Smart Contract Events are the notification of web3 technology. When certain meaningful conditions happen within the smart contract, the smart contract emits an “Event” and writes logs to the blockchain that a Dapp frontend or other smart contracts can process.
For example, if a person were to transfer an ERC20 token, the token’s smart contract would then emit the “Transfer” event which contains all the data related to the transfer.
Transactions and other actions take time to perform, which is why Events can be used to help speed up the process of reading transaction statuses. By subscribing to events from a smart contract, you can then update both the transaction and frontend UI state.
For developers, events are one of the most crucial elements of Ethereum. Unlike in traditional web development where a server response is provided in a callback to the front-end, Ethereum relies on the emitted events and logs. What action should be declared as an Event needs to be thought out at the beginning as it helps ease the development of external systems that rely on the smart contract.
To design a better experience of smart contract events in your DApp, provide users with transparency when data is pushed to the user via smart contact events.
While events are mostly used by developers as a data source, the web3 principle of transparency dictates that it isn’t really transparency if it requires effort from the end user to find, see, understand and verify the data.

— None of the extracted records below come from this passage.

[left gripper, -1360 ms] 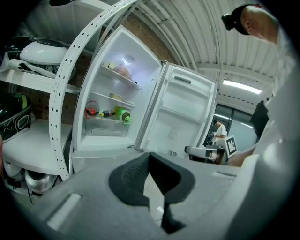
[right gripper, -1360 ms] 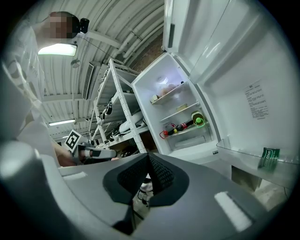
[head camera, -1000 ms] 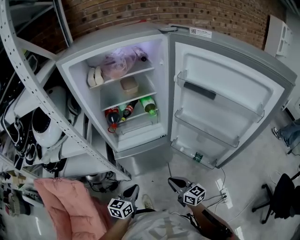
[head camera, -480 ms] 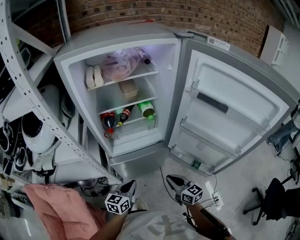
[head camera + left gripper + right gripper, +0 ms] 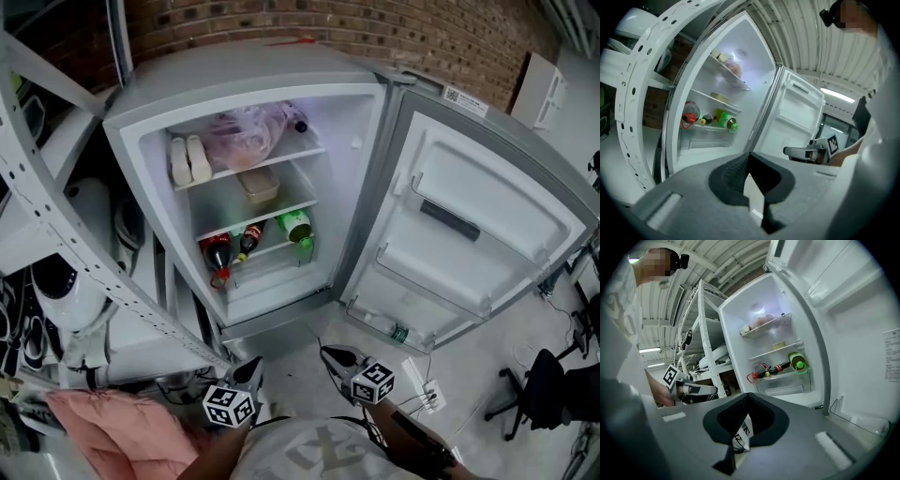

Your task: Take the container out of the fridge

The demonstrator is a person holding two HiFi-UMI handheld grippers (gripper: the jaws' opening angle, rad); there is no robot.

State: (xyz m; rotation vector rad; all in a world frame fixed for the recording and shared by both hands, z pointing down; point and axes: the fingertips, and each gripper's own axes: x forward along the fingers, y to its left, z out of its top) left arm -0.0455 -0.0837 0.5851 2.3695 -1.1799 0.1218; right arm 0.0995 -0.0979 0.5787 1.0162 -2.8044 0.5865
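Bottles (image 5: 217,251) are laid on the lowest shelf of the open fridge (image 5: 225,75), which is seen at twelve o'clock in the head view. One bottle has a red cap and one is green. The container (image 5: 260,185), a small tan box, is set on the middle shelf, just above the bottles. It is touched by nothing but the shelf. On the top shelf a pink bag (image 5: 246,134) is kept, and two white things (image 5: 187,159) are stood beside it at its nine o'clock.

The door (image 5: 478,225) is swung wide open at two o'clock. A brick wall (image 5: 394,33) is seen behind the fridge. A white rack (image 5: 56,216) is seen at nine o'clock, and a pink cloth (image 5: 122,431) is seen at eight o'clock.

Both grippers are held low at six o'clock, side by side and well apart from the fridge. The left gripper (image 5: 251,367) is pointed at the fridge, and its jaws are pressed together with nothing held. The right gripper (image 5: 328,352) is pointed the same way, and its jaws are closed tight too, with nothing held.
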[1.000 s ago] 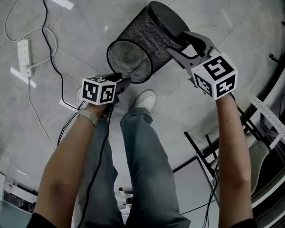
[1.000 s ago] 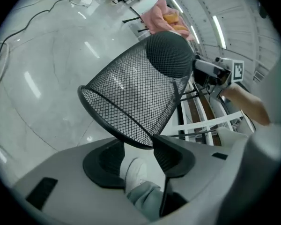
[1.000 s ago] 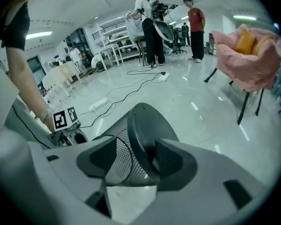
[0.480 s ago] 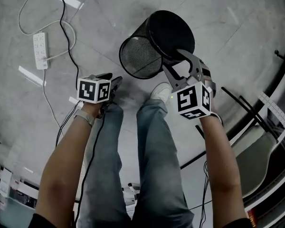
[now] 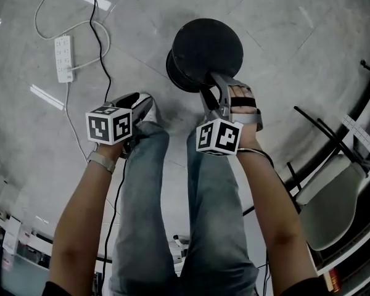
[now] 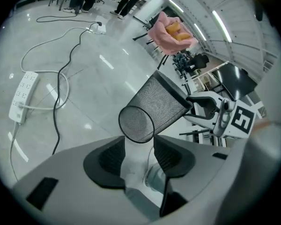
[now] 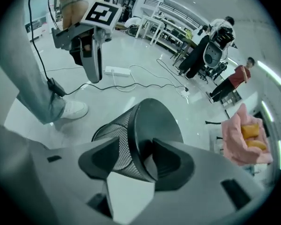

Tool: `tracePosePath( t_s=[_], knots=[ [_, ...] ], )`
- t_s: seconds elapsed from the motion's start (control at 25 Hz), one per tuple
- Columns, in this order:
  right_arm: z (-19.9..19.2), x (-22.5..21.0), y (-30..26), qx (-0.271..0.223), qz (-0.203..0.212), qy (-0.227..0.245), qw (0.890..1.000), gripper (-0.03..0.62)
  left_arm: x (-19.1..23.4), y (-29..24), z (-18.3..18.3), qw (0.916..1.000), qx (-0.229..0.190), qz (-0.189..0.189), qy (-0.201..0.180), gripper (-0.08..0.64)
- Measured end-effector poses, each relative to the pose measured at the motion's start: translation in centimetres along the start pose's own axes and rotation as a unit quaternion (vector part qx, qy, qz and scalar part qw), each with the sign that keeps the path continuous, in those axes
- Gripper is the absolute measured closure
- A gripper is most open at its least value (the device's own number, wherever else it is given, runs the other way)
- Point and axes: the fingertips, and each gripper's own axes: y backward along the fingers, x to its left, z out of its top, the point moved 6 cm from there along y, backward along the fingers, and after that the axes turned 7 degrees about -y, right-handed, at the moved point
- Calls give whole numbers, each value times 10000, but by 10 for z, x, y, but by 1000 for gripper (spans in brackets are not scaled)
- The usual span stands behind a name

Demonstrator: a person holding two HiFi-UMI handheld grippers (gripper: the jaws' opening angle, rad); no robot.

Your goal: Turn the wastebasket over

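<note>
The wastebasket [image 5: 206, 45] is a black mesh bin, held off the floor with its solid round bottom turned up toward the head view. My right gripper [image 5: 217, 90] is shut on the bottom's rim, one jaw on the mesh wall and the other on the base face [image 7: 154, 121]. In the left gripper view the wastebasket [image 6: 154, 107] hangs tilted, its open mouth aimed down toward me. My left gripper [image 5: 139, 102] is open and holds nothing, off to the left of the bin and apart from it. A white shoe shows between its jaws [image 6: 139, 146].
A white power strip [image 5: 63, 57] and black cables [image 5: 102, 36] lie on the grey floor at the upper left. My legs and a white shoe [image 7: 72, 109] are under the bin. A chair [image 5: 333, 196] and black frames stand at the right. People and desks are far off.
The right gripper has rolled and swung the wastebasket from lying sideways, mouth toward me, to bottom-up. The left gripper has drawn back to the left, away from the rim.
</note>
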Motion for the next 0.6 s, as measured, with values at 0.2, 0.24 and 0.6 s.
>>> tracePosePath(
  t_s=[0.2,0.24,0.6],
  knots=[
    [-19,13,-15,391,-11,36,9992,394,-3,1,-6,10000,-64,37,-26,365],
    [-23,14,-20,458,30,25,9989,394,-4,1,-6,10000,-84,36,-17,365],
    [-27,4,-31,511,246,-3,9984,419,-8,11,4,9997,-219,-2,-112,365]
  ],
)
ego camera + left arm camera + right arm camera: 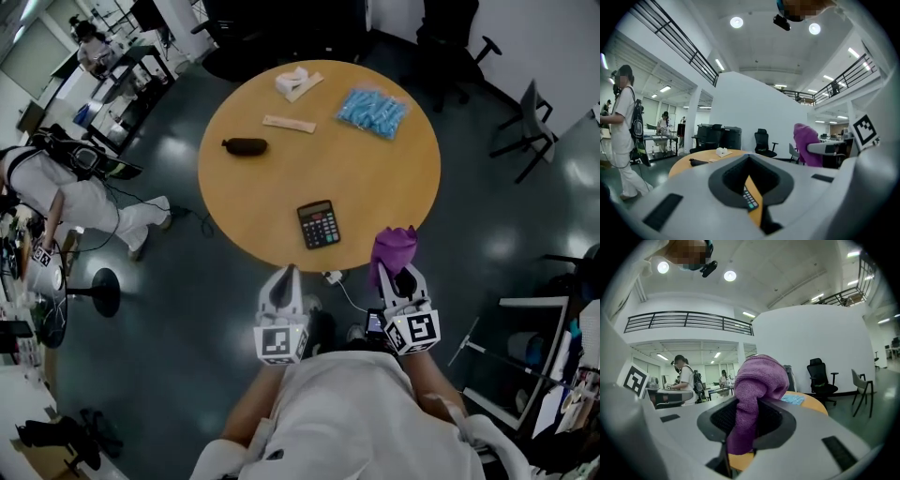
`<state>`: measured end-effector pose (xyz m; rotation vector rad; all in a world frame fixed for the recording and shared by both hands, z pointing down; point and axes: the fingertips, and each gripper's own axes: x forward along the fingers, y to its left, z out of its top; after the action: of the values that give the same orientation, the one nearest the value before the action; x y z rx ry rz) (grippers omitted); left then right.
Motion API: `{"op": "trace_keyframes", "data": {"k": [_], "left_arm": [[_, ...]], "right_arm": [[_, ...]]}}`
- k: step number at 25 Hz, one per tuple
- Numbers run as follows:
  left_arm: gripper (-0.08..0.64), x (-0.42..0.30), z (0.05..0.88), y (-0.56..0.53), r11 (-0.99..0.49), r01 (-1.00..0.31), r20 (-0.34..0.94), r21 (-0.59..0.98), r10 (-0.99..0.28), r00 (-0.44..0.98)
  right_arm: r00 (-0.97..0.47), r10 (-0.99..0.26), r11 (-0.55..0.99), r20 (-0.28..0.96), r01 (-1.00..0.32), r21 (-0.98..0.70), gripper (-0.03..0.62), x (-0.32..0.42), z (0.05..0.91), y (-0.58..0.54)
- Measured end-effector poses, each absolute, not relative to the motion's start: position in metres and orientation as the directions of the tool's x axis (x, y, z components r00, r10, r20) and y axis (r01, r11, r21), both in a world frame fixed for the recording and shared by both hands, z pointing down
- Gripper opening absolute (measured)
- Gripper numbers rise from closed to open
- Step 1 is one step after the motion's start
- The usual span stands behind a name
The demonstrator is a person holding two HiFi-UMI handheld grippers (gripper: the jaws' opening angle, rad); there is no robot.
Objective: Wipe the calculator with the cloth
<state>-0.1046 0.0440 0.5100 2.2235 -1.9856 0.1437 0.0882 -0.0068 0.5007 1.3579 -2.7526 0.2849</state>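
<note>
Tongs first. Left tongs (750,187): clenched, nothing between them. Through the notch I see only a slice of the calculator (750,199) farther out. Right tongs (745,423): clamped on the purple cloth (757,380), which is pinched at a fold, with the loose bulk mushrooming above the tips.

Head view: both tongs sit just off the surface (375,178) at its 6 o'clock rim. The calculator (319,224) lies flat near that same rim, at about 1 o'clock from the left tongs (286,272) and 10 o'clock from the right tongs (398,270). It touches nothing else. The cloth (392,246) has not yet met it.

Risks, my judgement:
- The calculator is light, unpinned and close to the rim. A stroke pulled toward 6 o'clock could drag it off the surface. Cause: cloth friction with nothing bracing it. Fix: brace one end with the left tongs.
- The grip is on a fold only, so pressing down may pull the cloth out or let hard tips scrape the keys.
- A low approach could clip the rim.

The black pouch (245,146) and blue packet (371,111) sit well apart toward 12 o'clock, so they pose no hazard.
</note>
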Motion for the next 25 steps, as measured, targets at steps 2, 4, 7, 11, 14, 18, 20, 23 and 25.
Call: {"op": "trace_keyframes", "data": {"k": [2, 4, 7, 11, 14, 18, 20, 23, 25], "left_arm": [[0.006, -0.111, 0.511, 0.027, -0.138, -0.989, 0.18, 0.061, -0.973, 0.147], [0.007, -0.121, 0.523, 0.007, -0.15, -0.987, 0.214, 0.062, -0.964, 0.16], [0.008, -0.138, 0.562, -0.034, -0.173, -0.983, 0.318, 0.063, -0.93, 0.184], [0.067, -0.145, 0.623, -0.089, -0.346, -0.927, 0.417, 0.144, -0.828, 0.374], [0.131, -0.146, 0.661, -0.124, -0.467, -0.864, 0.461, 0.19, -0.734, 0.498], [0.163, -0.148, 0.727, -0.152, -0.529, -0.797, 0.601, 0.292, -0.546, 0.583], [0.163, -0.148, 0.757, -0.159, -0.516, -0.778, 0.648, 0.358, -0.463, 0.605], [0.164, -0.144, 0.785, -0.167, -0.513, -0.765, 0.687, 0.391, -0.39, 0.613], [0.17, -0.138, 0.796, -0.171, -0.522, -0.751, 0.695, 0.405, -0.359, 0.623]], "right_arm": [[-0.587, -0.797, 0.569, 0.141, -0.808, -0.151, 0.101, 0.083, 0.502, -0.018], [-0.571, -0.808, 0.55, 0.145, -0.82, -0.159, 0.101, 0.077, 0.501, -0.029], [-0.557, -0.816, 0.534, 0.155, -0.829, -0.167, 0.101, 0.071, 0.498, -0.045], [-0.549, -0.816, 0.525, 0.18, -0.835, -0.166, 0.101, 0.07, 0.504, -0.064], [-0.552, -0.81, 0.528, 0.2, -0.834, -0.163, 0.101, 0.072, 0.508, -0.08], [-0.552, -0.801, 0.527, 0.234, -0.834, -0.165, 0.101, 0.077, 0.518, -0.096], [-0.549, -0.796, 0.522, 0.256, -0.836, -0.17, 0.101, 0.08, 0.527, -0.101], [-0.539, -0.792, 0.507, 0.287, -0.842, -0.184, 0.101, 0.086, 0.54, -0.106], [-0.532, -0.79, 0.497, 0.304, -0.847, -0.192, 0.101, 0.09, 0.546, -0.108]]}}
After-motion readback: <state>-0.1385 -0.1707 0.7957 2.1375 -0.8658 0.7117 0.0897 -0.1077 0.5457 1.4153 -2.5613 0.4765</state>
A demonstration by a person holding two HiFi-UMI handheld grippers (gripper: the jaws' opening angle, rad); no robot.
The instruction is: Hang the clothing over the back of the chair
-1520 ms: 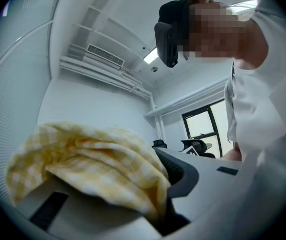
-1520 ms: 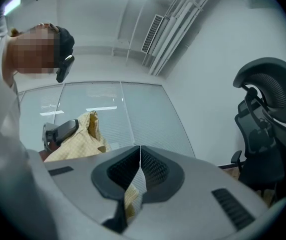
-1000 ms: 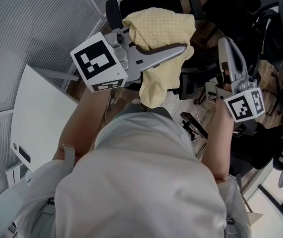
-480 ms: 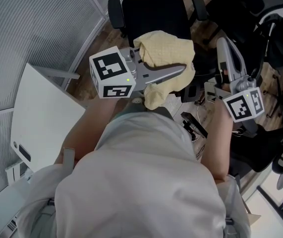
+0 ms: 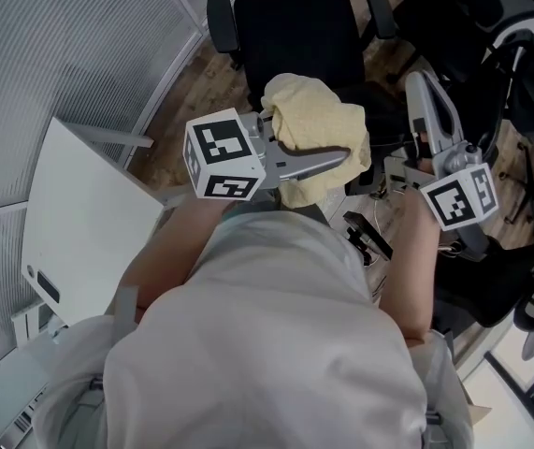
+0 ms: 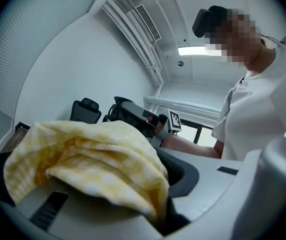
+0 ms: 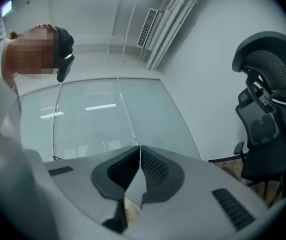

In order to provide a better experience for end users, clarify the source of the data (smart contract event) and also make it accessible to the end user to read and verify, even if they are just for the purposes of fulfilling the roles required for the developer.
As mentioned at the very beginning, smart contract events are the equivalent of notifications for web3 and Dapps in general. Therefore best practices for designing alert notifications in web2 are also applicable here, specifically in regard to what and when to send a notification.
Make event notifications and messages timely and relevant. Messages that interrupt users should only provide information that is important and relevant to the current user flow.
Similarly, as with the current notification UX, having too many notifications pop up simultaneously can cause frustrations and distractions. To avoid this, we should put them in a separate list that users can access when they want, either via a side panel or a notification badge menu.
Typically, whenever you are receiving data in the front-end, it means that you’ve subscribed to an event. While having transparency for all events is important for the user to fully understand what is going on, too many events equal too many notifications.
Having a way for users to control what kinds of events they would like to subscribe to or unsubscribe from will make this experience much smoother. The goal here is to put control into the user’s hands.
Allow users to set up notifications to their preferences. We can do this by providing them with ways to filter specific events or customization what kind of notifications they would like to receive or even allow for them to mute certain events notifications for a certain amount of time.
Some ideas for filters you can implement are:
- whether it contains Ethereum / tokens
- Specific addresses (user’s own address or a specific address)
- Specific time frames (between timeX and timeY)
- Specific blocks (blockX and blockY)
While smart contract events are unique to web3, the UX principles behind how to notify users on these events remain the same as those in traditional web development. The difference here is that as transactions happening on the blockchain are permanent, designers need to provide more transparency than just the typical “processing payment” notification.
UX designers can take a page out of the design pattern that provides users with a more explicit breakdown of processes, like those found in from financial, supply-chain, or e-commerce interactions.